Each line of the listing is to be retyped exactly as given.

·····

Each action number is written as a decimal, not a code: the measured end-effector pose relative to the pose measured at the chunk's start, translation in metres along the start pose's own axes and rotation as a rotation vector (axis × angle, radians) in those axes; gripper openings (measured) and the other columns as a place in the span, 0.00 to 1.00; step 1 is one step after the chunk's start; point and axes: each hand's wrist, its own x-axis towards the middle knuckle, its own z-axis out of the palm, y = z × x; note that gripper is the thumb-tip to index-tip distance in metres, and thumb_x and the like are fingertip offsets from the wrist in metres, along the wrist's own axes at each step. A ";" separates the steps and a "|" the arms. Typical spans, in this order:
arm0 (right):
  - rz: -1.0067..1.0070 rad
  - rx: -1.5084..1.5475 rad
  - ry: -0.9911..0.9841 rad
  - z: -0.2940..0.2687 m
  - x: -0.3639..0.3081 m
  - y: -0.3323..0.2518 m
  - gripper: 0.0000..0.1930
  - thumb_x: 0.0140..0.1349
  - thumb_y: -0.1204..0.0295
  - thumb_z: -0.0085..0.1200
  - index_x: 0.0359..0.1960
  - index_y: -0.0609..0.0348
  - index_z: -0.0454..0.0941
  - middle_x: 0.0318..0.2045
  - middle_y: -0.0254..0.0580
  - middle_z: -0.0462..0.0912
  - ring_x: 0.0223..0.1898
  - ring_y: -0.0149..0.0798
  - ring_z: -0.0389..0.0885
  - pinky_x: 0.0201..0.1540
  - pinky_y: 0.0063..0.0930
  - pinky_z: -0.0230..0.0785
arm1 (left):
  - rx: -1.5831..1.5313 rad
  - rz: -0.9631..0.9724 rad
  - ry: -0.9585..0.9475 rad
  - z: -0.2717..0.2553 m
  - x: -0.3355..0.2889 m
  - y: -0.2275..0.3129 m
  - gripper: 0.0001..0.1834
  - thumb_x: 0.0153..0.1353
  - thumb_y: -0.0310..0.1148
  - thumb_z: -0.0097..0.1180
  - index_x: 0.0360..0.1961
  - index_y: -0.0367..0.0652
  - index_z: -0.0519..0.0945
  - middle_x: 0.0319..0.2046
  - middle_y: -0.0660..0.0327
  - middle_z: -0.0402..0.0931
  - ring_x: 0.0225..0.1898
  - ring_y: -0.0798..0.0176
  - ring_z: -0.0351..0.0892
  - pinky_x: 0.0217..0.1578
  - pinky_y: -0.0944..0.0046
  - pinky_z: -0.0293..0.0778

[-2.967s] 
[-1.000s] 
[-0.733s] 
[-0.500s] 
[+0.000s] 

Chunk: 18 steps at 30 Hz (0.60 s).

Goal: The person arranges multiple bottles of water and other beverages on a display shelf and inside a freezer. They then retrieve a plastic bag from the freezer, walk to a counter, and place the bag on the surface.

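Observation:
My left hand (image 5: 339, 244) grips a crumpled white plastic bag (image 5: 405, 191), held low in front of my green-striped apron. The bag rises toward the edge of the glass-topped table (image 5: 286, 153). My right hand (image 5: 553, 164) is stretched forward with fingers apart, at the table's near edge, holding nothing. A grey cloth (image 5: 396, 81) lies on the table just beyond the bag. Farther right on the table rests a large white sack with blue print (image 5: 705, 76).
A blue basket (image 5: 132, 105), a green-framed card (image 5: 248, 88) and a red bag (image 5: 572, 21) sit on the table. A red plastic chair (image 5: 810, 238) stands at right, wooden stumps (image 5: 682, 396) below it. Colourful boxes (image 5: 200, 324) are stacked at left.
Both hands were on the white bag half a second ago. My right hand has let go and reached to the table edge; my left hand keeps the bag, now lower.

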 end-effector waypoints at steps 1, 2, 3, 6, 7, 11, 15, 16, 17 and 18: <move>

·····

Response area |
Each action number is written as a decimal, not a code: the measured end-effector pose relative to the pose measured at the chunk's start, translation in metres along the start pose's own axes and rotation as a rotation vector (axis × angle, radians) in those axes; gripper openings (measured) and the other columns as a place in the span, 0.00 to 1.00; step 1 is one step after the chunk's start; point and axes: each hand's wrist, its own x-axis towards the middle knuckle, its own z-axis out of the palm, y = z × x; note that gripper is the thumb-tip to index-tip distance in metres, and thumb_x and the like are fingertip offsets from the wrist in metres, along the wrist's own axes at each step. A ";" separates the steps and a "|" the arms. Typical spans, in this order:
arm0 (right):
  - rz: -1.0067..1.0070 rad
  - rx: -1.5084..1.5475 rad
  - ry: -0.9911..0.9841 rad
  - z: -0.2940..0.2687 m
  - x: -0.3639..0.3081 m
  - y: -0.3323..0.2518 m
  - gripper: 0.0000..0.1930
  - thumb_x: 0.0140..0.1349
  - thumb_y: -0.1204..0.0295
  - thumb_z: -0.0085..0.1200
  - index_x: 0.0359..0.1960
  - index_y: -0.0609..0.0348
  - index_z: -0.0454..0.0941
  - middle_x: 0.0318..0.2045
  - middle_y: -0.0254..0.0580
  - middle_z: -0.0462..0.0912
  - ring_x: 0.0223..0.1898
  - ring_y: -0.0149..0.0798
  - ring_z: -0.0389..0.0885
  - pinky_x: 0.0201..0.1540
  - pinky_y: 0.0063..0.0930
  - pinky_z: -0.0230..0.0785
arm1 (left):
  - rx: -1.5831..1.5313 rad
  - rz: -0.9631..0.9724 rad
  - ry: -0.9585..0.9475 rad
  - z: -0.2717..0.2553 m
  - x: -0.3355..0.2889 m
  - y: -0.2275..0.3129 m
  - gripper: 0.0001..0.1834
  - thumb_x: 0.0153..0.1353
  - thumb_y: -0.0310..0.1148
  - thumb_z: -0.0097..0.1180
  - index_x: 0.0360..0.1961
  - index_y: -0.0367..0.0652
  - index_z: -0.0519..0.0945
  - middle_x: 0.0319..0.2046
  - middle_y: -0.0660..0.0327
  - middle_z: -0.0402..0.0931
  - ring_x: 0.0225..0.1898
  - ring_y: -0.0798..0.0176
  - ring_z: -0.0351..0.0892
  - pinky_x: 0.0217..0.1578
  - pinky_y: -0.0944..0.0046
  - pinky_z: -0.0293..0.0778

[-2.967s] 
[-1.000s] 
[-0.733s] 
[-0.500s] 
[+0.000s] 

Chunk: 18 steps at 30 Hz (0.60 s).

Goal: The person arranges multiple bottles of water and other beverages on a display shelf and inside a freezer. They then retrieve a plastic bag from the freezer, walk to a counter, and place the bag on the surface.

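Observation:
My left hand (image 5: 339, 244) grips a crumpled white plastic bag (image 5: 405, 191), held low in front of my green-striped apron. The bag rises toward the edge of the glass-topped table (image 5: 286, 153). My right hand (image 5: 553, 164) is stretched forward with fingers apart, at the table's near edge, holding nothing. A grey cloth (image 5: 396, 81) lies on the table just beyond the bag. Farther right on the table rests a large white sack with blue print (image 5: 705, 76).
A blue basket (image 5: 132, 105), a green-framed card (image 5: 248, 88) and a red bag (image 5: 572, 21) sit on the table. A red plastic chair (image 5: 810, 238) stands at right, wooden stumps (image 5: 682, 396) below it. Colourful boxes (image 5: 200, 324) are stacked at left.
Both hands were on the white bag half a second ago. My right hand has let go and reached to the table edge; my left hand keeps the bag, now lower.
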
 end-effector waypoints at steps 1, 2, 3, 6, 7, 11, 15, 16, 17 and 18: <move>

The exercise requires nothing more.